> Action item
All lines in the data that hold the word "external" need copying.

(Dataset entries)
□ □ □ □
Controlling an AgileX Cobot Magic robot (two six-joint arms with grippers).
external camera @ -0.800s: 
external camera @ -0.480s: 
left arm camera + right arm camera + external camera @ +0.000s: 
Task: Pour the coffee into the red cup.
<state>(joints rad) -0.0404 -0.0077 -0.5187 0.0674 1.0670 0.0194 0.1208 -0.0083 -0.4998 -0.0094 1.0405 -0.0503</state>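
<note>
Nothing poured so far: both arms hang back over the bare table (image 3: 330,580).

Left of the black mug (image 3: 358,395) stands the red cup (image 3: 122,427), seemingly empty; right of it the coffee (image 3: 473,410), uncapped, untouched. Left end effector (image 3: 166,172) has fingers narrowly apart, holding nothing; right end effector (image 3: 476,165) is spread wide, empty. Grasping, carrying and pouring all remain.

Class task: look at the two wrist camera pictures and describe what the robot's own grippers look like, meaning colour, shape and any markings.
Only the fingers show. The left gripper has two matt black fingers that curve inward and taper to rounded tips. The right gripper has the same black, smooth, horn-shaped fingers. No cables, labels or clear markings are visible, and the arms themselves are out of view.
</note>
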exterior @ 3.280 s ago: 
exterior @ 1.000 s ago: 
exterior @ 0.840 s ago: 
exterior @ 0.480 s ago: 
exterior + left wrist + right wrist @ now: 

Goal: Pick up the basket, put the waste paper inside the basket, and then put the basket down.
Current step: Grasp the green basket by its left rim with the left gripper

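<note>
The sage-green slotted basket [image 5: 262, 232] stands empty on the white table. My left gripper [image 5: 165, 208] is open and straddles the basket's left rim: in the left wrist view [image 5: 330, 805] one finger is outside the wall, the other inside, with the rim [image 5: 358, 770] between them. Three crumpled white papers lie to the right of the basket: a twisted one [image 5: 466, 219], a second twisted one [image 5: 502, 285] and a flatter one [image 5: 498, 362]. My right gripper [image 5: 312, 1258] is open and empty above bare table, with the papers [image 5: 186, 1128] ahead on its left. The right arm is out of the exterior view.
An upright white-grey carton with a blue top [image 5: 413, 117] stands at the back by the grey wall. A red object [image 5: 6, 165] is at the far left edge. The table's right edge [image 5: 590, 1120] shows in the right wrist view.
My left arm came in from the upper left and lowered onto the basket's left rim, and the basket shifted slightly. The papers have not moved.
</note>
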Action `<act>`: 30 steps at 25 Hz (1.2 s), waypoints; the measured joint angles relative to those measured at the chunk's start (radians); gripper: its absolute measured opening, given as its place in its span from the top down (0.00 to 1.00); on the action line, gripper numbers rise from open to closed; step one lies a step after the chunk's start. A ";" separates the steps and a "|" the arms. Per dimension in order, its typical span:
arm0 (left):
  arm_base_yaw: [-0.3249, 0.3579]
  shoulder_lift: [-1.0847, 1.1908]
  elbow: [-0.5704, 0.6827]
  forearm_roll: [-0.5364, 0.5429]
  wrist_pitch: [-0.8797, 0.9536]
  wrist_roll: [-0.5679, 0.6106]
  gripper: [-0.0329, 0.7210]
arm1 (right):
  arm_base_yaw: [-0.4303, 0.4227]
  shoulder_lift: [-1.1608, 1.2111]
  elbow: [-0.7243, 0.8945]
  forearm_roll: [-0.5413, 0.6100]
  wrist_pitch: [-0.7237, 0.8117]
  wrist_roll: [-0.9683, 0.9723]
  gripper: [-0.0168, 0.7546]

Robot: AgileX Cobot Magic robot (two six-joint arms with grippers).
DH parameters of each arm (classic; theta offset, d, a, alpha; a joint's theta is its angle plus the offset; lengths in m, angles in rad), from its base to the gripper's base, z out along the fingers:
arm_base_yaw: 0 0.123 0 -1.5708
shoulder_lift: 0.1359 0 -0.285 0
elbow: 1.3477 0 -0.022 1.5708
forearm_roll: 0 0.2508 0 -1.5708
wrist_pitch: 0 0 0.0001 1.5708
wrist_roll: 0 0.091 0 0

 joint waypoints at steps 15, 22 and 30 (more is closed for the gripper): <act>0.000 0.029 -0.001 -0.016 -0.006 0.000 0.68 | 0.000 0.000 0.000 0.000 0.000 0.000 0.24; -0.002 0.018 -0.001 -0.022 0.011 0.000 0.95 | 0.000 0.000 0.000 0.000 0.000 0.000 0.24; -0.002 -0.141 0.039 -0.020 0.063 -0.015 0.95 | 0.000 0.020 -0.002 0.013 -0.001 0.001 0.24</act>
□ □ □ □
> Result of this task
external camera @ -0.800s: 
external camera @ -0.480s: 
left arm camera + right arm camera + external camera @ +0.000s: 

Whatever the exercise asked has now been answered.